While an undergrad at the School of the Art Institute of Chicago, where she earned her BFA in 2020, Jennifer Teresa Villanueva took a large-format photography class for which she began shooting on film with a Toyo four-by-five camera. An unwieldy contraption, it’s not easy to lug on the L, which Villanueva regularly did to and from the six-bedroom house in Belmont Cragin she shared with her parents and paternal grandmother — all three Mexican immigrants — as well as her younger brother and several other relatives.
Returning from school one day, she noticed that her ever-present grandmother wasn’t there. A tough woman with chronic kidney disease, she’d checked into the hospital. “It completely broke my heart,” says Villanueva. “I thought I was going to lose the most important woman in my life.” Not long after, Villanueva began capturing images of the abuelita who’d helped raise her.
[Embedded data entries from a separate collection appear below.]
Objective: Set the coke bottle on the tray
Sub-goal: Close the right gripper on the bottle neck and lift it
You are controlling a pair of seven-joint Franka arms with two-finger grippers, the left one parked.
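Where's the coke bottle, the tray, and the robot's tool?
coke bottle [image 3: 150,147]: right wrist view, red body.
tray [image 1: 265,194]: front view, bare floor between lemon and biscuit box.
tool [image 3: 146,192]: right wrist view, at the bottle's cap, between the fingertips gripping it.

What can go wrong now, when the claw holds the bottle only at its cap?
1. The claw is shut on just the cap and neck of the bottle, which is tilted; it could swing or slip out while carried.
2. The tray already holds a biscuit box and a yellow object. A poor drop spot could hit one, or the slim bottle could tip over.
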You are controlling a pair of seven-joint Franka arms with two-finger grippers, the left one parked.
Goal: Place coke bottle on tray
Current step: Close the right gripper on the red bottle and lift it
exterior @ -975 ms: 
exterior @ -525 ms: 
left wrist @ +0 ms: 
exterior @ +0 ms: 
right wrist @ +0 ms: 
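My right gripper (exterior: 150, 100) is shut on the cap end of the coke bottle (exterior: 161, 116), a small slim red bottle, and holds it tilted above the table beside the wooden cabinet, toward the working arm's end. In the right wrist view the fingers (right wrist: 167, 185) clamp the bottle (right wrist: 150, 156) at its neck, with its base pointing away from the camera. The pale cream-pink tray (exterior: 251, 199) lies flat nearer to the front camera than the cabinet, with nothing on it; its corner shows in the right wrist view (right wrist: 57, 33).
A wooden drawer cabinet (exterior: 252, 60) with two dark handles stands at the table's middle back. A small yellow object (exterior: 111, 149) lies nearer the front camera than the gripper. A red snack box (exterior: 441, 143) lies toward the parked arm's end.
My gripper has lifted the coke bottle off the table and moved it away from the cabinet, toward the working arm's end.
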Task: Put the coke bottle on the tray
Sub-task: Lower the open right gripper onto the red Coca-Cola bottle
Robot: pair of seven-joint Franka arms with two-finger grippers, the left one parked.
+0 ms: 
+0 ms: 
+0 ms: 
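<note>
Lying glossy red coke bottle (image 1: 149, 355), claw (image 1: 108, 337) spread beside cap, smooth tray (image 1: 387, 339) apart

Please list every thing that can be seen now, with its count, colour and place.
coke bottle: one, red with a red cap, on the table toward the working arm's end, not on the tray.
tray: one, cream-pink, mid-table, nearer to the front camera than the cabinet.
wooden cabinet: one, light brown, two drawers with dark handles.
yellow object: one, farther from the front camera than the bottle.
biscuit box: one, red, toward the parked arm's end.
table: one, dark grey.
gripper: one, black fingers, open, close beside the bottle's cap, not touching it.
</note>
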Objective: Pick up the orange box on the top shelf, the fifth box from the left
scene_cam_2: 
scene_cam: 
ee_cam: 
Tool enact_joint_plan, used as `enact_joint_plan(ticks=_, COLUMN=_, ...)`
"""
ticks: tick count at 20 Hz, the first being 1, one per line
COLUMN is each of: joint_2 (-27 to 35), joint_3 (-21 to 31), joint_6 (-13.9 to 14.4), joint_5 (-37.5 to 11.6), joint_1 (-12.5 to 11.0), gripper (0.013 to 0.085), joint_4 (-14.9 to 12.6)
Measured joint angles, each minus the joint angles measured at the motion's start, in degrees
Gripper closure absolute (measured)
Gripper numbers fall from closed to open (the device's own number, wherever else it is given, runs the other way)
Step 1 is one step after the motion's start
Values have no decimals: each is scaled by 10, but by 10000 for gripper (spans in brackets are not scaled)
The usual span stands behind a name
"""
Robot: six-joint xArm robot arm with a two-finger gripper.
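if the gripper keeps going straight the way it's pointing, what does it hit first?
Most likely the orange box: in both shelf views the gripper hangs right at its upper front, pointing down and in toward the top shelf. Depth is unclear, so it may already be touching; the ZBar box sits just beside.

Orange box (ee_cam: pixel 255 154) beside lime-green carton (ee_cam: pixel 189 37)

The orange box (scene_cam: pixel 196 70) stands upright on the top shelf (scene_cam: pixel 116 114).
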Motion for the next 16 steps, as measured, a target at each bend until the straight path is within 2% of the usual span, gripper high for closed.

Eventually, she also turned her lens (or lenses — she transitioned to a more-portable Mamiya RB67 film camera and to digital) on her factory-worker parents and her brother, who was then in his last years of high school. Even as Villanueva went to grad school at the University of Texas at Austin, then moved to Brooklyn, she kept taking photographs on trips home. “I just felt an instinct,” she says. “I visited the Art Institute all my life and ended up going to the school, and I just felt like I saw no representation of Mexican American families in the U.S., so this grew into something much larger and layered about the complexities of the shared immigrant experience.” Early on, her father bristled at the intrusion. Now? “He’s very proud of how far this project has gone.”
“I made this screen-printing series in grad school,” says Villanueva. “That’s when I had the opportunity to be away from my family and really think about their journey — of them adapting to life in the U.S. while looking back at what they’d left behind in Mexico. I had this idea to use family archives rather than just fine art photographs. That’s an I-130 form, Petition for Alien Relative, overlaid. The left photo is from my parents’ wedding. Every time I’d go to Mexico, my family there was like, ‘After your parents got married, the next day they left for Chicago and never came back.’ They were trying to escape poverty. My dad told me they wanted to bring money back to Mexico to build a home in Monterrey, but they stayed because they knew there would be more opportunity for their children if they were born in the U.S. The image on the right is from when we all went to New York in 1999. You can see the twin towers in the back, which is very chilling.”